Wolfen is not a werewolf movie by strict definition but it delves into American Indian lore involving shapeshifters and ancient animal spirits as well as urban legends of an underground culture of wolves who hunt in the cities. Wadleigh uses evocative Steadicam POV shots of the wolves moving through the city, seeing the world through heat signature and scent, that are eerily similar to video surveillance technology used by the FBI on the suspected terrorists.

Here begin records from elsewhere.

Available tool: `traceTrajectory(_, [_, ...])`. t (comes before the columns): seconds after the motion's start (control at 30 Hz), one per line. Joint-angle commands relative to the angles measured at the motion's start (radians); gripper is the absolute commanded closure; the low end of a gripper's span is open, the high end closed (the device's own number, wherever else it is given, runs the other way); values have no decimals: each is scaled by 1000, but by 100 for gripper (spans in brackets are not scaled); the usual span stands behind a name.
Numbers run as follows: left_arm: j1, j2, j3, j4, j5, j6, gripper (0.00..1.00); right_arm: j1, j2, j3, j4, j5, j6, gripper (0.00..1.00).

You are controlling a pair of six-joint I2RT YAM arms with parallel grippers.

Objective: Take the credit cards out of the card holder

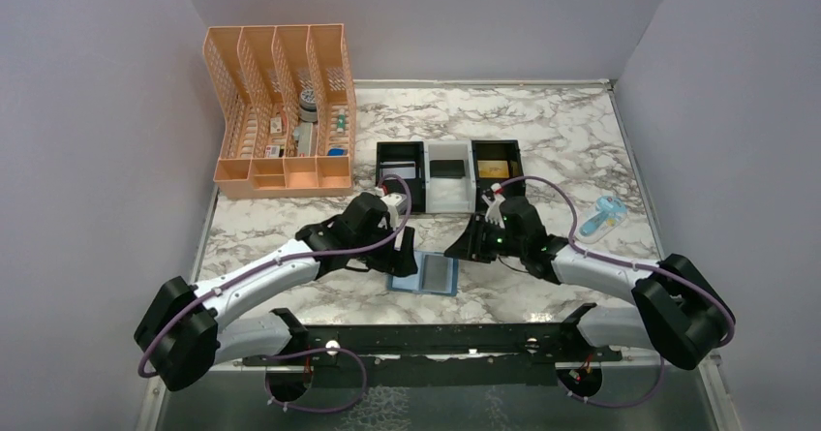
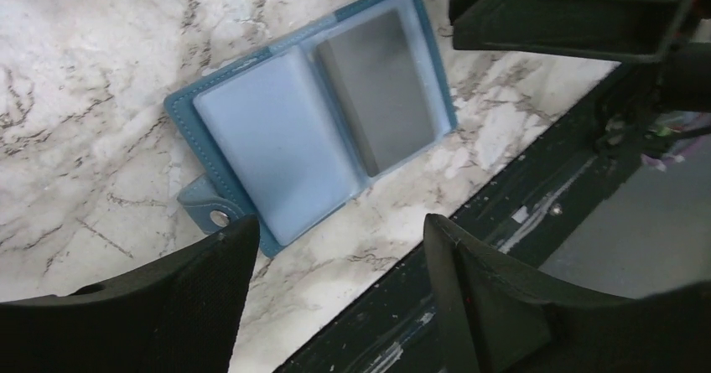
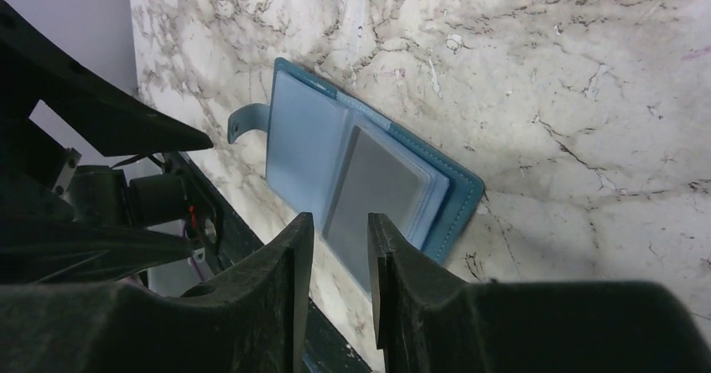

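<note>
**Card holder lying open between two grippers**

The marble table (image 1: 542, 140) is carrying everything. A peach organiser rack (image 1: 281, 111) is standing well beyond the left gripper (image 1: 405, 249), towards the far left corner. A black-and-white tray (image 1: 450, 197) is sitting just beyond both grippers. It is holding a silver-grey card (image 1: 397, 169) in its left compartment, a black card (image 1: 447, 169) in the middle and a gold card (image 1: 492, 169) on the right.

The left gripper (image 2: 335, 222) is hovering with its fingers spread wide and nothing between them. The right gripper (image 3: 339, 222) is facing it, with its fingers narrowly parted and nothing visibly pinched. Whether its tips are touching anything cannot be told.

The card holder (image 2: 277, 147) is lying open and flat on the table, directly under and between the two grippers, near the table's front edge. A grey card (image 3: 373, 193) is sitting in the pocket nearer the right gripper, just past that gripper's fingertips. The pocket nearer the left gripper is showing only a pale blue panel. A small strap tab (image 2: 210, 209) is sticking out on the left gripper's side.
</note>
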Motion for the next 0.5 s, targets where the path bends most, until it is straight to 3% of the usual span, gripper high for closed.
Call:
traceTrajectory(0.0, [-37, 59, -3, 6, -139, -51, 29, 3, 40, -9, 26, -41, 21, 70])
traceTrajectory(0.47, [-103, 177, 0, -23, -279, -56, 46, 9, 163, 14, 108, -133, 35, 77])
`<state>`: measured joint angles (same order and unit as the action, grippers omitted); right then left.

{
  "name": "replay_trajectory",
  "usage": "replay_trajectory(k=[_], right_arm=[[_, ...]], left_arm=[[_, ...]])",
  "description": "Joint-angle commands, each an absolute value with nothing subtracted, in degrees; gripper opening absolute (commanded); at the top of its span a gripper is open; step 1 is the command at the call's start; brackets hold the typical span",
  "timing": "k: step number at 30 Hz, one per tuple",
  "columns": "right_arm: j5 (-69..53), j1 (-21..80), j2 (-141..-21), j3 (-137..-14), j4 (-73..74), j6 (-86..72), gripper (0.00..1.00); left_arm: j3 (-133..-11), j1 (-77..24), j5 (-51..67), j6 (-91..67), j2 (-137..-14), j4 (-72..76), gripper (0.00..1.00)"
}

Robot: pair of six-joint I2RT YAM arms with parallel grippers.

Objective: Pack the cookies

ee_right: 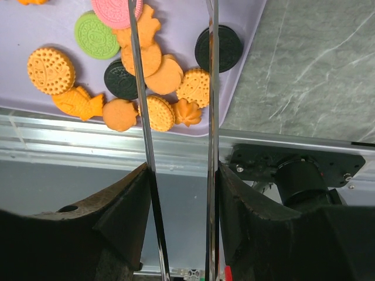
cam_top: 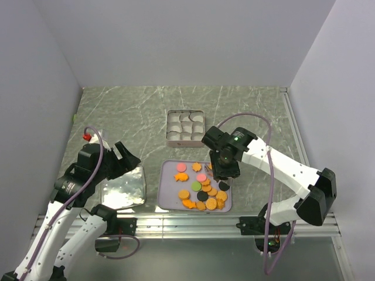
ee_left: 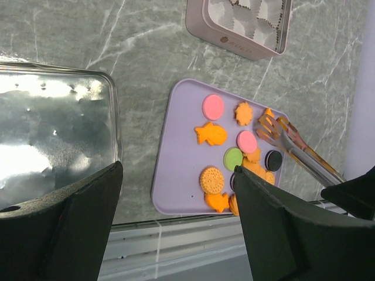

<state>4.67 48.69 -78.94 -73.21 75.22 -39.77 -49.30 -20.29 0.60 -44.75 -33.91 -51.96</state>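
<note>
The right jaws are clenched on a pair of metal tongs [ee_right: 212, 117], whose two thin arms run out between them and stand a little apart. The tong tips [ee_left: 268, 125] hang over the right side of a lilac tray [ee_left: 183, 153], just beside an orange cookie. From where I stand I cannot tell whether they pinch anything.

The cookies [ee_left: 212, 181] all lie on that tray. A pink round [ee_left: 213, 106] and an orange fish shape [ee_left: 211, 134] sit apart towards the left. A green round [ee_left: 234, 158] and a black one [ee_left: 273, 159] lie among the orange pieces crowded at the tray's near right corner, some overlapping.

The left jaws are released, spread wide with nothing between them. They hover over the near edge of the counter [cam_top: 129, 117], between the tray and a shiny metal lid [ee_left: 53, 134] lying flat at the left.

Beyond the tray, a square tin [ee_left: 228, 38] stands apart from it, filled with white paper cups [cam_top: 186, 124].
</note>
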Motion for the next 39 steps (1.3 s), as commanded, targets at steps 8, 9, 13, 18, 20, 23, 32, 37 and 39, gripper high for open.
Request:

Diane Venora and Gregory Hines make their respective feature film debuts as fellow investigators and Edward James Olmos is memorable as an American Indian activist who guides Finney through the lore of his people. It’s a smart take on the man-versus-nature horror strain with political, social, and cultural dimensions rare in the genre, striking imagery, evocative atmosphere, and genuinely suspenseful thrills.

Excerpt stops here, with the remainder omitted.